I'd rather think of what Arthur Weasely did, which was respectful but
expressive of his disdain.  Arthur Weasley's takedown of the Dursleys
was so much classier to me.  He was geniunely indignant and addressed
the Dursleys as equals, saying, as one adult human to another, I find
your behaviour apalling. And I certainly hope I don't go through life
with 'hey, at least I'm not a mass-murdering psychopath!' as a moral
baseline.  I thought what Hagrid and the Twins did was absolutely
apalling and I really don't want to use it as a standard.  

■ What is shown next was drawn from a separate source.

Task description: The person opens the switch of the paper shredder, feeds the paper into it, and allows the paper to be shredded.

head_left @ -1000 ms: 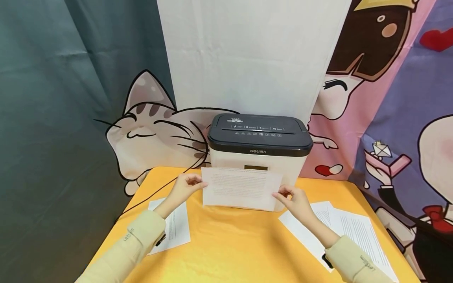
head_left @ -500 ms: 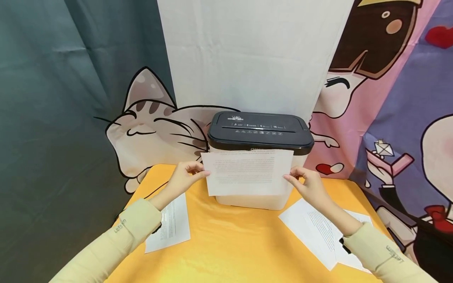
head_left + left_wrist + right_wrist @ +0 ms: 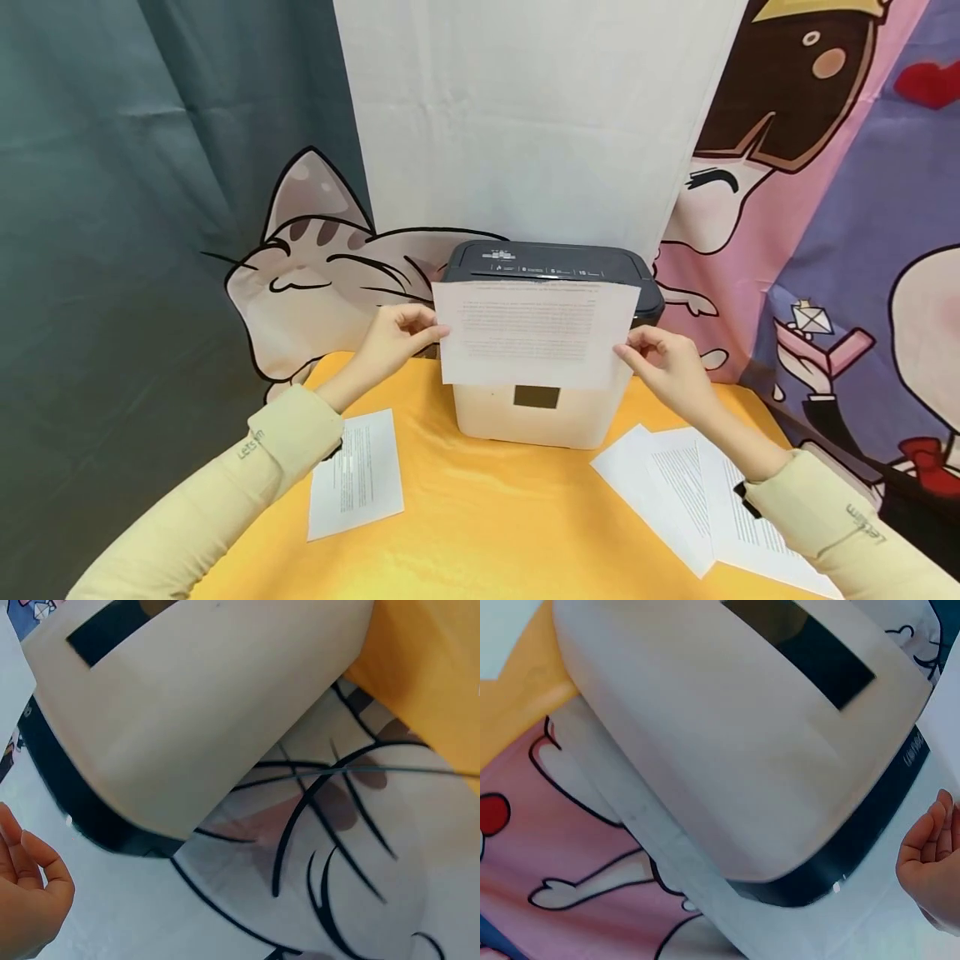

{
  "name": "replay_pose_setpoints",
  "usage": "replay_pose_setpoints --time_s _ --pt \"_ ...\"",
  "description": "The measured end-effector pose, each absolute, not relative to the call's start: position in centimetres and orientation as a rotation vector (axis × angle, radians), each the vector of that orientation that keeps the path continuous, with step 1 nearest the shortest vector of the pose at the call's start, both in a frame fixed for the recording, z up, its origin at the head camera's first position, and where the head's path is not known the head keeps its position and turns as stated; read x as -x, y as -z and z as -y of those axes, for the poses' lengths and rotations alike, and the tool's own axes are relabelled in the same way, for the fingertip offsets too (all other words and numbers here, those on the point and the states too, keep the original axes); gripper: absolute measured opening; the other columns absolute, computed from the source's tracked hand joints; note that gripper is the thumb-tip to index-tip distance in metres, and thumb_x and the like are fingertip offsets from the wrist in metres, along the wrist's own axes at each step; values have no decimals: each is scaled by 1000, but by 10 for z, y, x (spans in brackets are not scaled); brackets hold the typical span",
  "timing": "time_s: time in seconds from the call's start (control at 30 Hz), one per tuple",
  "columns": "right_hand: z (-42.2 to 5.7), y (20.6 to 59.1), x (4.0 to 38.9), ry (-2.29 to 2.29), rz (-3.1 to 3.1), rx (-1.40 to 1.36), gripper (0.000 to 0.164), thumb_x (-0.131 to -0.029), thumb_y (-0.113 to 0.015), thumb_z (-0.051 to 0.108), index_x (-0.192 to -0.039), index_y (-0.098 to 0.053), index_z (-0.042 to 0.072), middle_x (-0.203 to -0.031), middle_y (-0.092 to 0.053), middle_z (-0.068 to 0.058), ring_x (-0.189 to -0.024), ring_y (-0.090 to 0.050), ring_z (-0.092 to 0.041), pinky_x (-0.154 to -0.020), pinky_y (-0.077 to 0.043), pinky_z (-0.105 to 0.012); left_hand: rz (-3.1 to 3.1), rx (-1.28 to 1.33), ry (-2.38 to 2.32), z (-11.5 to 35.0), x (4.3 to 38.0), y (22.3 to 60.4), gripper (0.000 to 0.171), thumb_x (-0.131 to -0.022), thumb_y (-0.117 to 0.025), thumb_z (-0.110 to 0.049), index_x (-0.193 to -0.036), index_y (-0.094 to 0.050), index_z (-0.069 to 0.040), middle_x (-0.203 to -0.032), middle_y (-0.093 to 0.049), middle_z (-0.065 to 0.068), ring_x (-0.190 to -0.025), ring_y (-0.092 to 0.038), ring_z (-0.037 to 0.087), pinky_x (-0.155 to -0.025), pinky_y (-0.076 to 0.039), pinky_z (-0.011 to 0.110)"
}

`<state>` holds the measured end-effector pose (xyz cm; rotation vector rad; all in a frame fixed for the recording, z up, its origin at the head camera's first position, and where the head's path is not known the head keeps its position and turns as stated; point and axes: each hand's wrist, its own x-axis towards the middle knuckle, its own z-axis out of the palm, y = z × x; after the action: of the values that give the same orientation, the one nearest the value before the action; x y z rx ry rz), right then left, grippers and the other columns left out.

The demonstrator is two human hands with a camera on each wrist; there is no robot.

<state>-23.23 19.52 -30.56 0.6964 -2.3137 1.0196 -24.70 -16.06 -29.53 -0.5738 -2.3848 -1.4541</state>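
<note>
A printed sheet of paper [image 3: 536,333] is held up in front of a paper shredder [image 3: 540,421], covering the front of its dark lid. My left hand [image 3: 401,342] pinches the sheet's left edge between thumb and fingers. At the opposite edge, my right hand [image 3: 667,362] pinches it the same way. The sheet's top edge lies just below the shredder's slot in the head view. Both wrist views show the shredder's white body [image 3: 165,727] and dark lid rim [image 3: 855,840], with a hand [image 3: 30,885] at one side and only a corner of the sheet.
On the yellow-covered table [image 3: 487,517] one printed sheet [image 3: 358,475] lies at the left. Several overlapping sheets [image 3: 675,492] lie at the right. A white cloth and cartoon-printed curtains [image 3: 315,267] hang behind. A thin dark cable [image 3: 405,769] runs beside the shredder.
Both hands have raised the sheet from low in front of the shredder up to its lid. The sheet now covers the lid's front, and the shredder's lower front window shows below it.
</note>
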Motion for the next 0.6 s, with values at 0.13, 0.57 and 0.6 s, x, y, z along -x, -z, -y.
replay_pose_setpoints --time_s 0.13,0.57,0.6 --pt "-196 292 232 -1008 2308 -711 6 -81 -69 -4 -79 -64 0 -68 -61 -8 -54 -44 0 -52 -41 -10 2365 604 1455 159 251 280 13 -83 -71 -9 -77 -66 1 -64 -57 4 -54 -42 4 -50 -33 18" --pt "-209 253 247 -883 2309 -717 5 -84 -67 1 -80 -65 0 -71 -65 -11 -63 -47 6 -60 -37 -9 2354 666 1391 152 271 247 15 -85 -70 -15 -79 -66 -2 -68 -59 -6 -57 -42 7 -55 -34 21" --pt "-209 251 248 -882 2308 -716 5 -84 -67 1 -80 -65 0 -71 -64 -10 -63 -48 6 -62 -38 -8 2354 672 1390 151 272 246 15 -85 -70 -15 -79 -66 -2 -67 -59 -7 -57 -42 8 -55 -34 21"
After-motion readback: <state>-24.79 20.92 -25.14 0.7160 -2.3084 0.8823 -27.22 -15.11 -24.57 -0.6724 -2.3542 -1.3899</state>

Plus, it's all over now.  It's like the boss coming in after a project
has tanked and saying, 'well, you should have done this and that' and
having a go at a pipsqueak manager.  Sure it's nice to see the
pipsqueak manager squirm, but 9/10ths of me is thinking, gee, boss,
and where were you when all this was going on, seeing as you appear to
know everything and have all the power here?


Tonks:

> I think of Muggles as those humans who don't see or don't want to 
> see that there is a world outside of the world of matter as 
> experienced by their 5 senses.  I see the WW as similar to the world 
> of the mystic or the spiritual world.


Sydney:

See, I think to a large extent this is how Rowling sees it, and it's
fine on a symbolic level.  But then she has to go and make it an
explicitly genetic thing.  That's where I can't just pretend that,
yeah, I would totally just happen to have this vanishingly rare
genetic mutation!  You know, it reminds me a bit of the moment in the
new Star Wars movies when they test Anakin's blood for The Force.  At
that point, the entire spiritual structure of the series just
collapsed.  The Force wasn't something that was available to anyone. 
It was available only to the very few who were born with it.  It's
some form of creepy Hyper-Calvinism
(http://en.wikipedia.org/wiki/Hyper-Calvinism) with an explicitly
genetic angle.  

In JKR's world she at least doesn't go that extra step and be explicit
about the spiritual symbolism of 'having magic'.  And I'm really glad
she doesn't, because frankly the implications aren't pretty.  It makes
the Death Eaters spiritually superior to even the best of muggles, for
one thing!


Betsy:

>So even when it's the Dursleys I can't condone it. Just like I
>couldn't condone the school bully getting beaten up by his father.

Sydney:

Wow, that's eerie... one of my 'formative experiences', I guess you'd
call it, is when I got into a fight with the school bully in Jr. High.
 I was, what, 12 maybe?  Anyways, it was the classic bully guy, the
kind everyone calls by their first and last name, and I think he was
teasing me and I challenged him to a fight.  Which was dumb because he
was this huge kid and I'm a scrawny girl.  I got a lot of points in
the ol' schoolyard for showing up.  I think I lasted about 10 seconds
and he laid me out with a punch in the gut.    The kid wasn't at at
school for the next two weeks, and we found out he'd been hospitalized
by his dad for hitting a girl.  So that was my introduction to 'irony'.